* Exercise goal *
Output the listing word for word, minus pictures.

* Data *
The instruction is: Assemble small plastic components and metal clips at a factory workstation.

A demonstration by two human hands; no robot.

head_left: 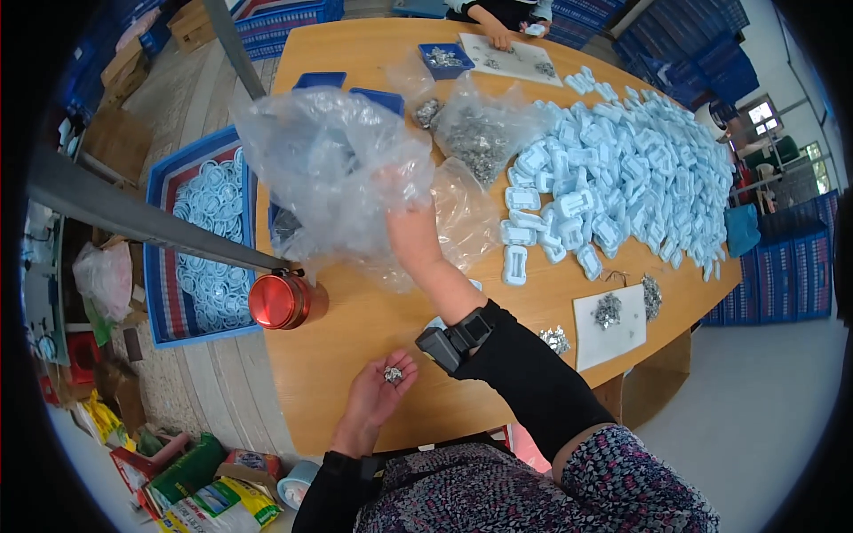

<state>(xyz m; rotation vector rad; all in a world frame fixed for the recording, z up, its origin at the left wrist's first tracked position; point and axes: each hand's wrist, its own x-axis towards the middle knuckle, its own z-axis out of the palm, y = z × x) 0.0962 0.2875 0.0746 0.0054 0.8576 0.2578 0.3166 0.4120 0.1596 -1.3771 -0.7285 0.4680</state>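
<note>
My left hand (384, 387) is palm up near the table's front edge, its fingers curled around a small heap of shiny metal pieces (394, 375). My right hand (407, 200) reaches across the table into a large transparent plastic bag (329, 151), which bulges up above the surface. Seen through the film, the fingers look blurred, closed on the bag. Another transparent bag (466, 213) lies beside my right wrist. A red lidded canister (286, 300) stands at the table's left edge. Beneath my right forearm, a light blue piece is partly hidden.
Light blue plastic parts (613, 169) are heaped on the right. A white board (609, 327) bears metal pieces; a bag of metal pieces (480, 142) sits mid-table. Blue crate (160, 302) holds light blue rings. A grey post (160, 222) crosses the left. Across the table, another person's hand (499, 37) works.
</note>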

* Solution to this problem *
The instruction is: Assemble small plastic components and metal clips at a factory workstation.

A demonstration by two human hands; no robot.

head_left: 

<state>(xyz m; rotation vector rad; all in a world frame fixed for the recording, z up, its origin at the left wrist's first tracked position; point and axes: each hand's wrist, its own x-axis towards the middle knuckle, its own z-axis out of the palm, y = z × x) 0.0962 0.2875 0.0746 0.0054 0.8576 0.2578 0.3166 0.4120 0.1596 -1.3771 -0.7285 0.4680</state>
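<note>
My left hand (384, 387) is palm up near the table's front edge, its fingers curled around a small heap of shiny metal pieces (394, 375). My right hand (407, 200) reaches across the table into a large transparent plastic bag (329, 151), which bulges up above the surface. Seen through the film, the fingers look blurred, closed on the bag. Another transparent bag (466, 213) lies beside my right wrist. A red lidded canister (286, 300) stands at the table's left edge. Beneath my right forearm, a light blue piece is partly hidden.
Light blue plastic parts (613, 169) are heaped on the right. A white board (609, 327) bears metal pieces; a bag of metal pieces (480, 142) sits mid-table. Blue crate (160, 302) holds light blue rings. A grey post (160, 222) crosses the left. Across the table, another person's hand (499, 37) works.
</note>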

Above is the complete output.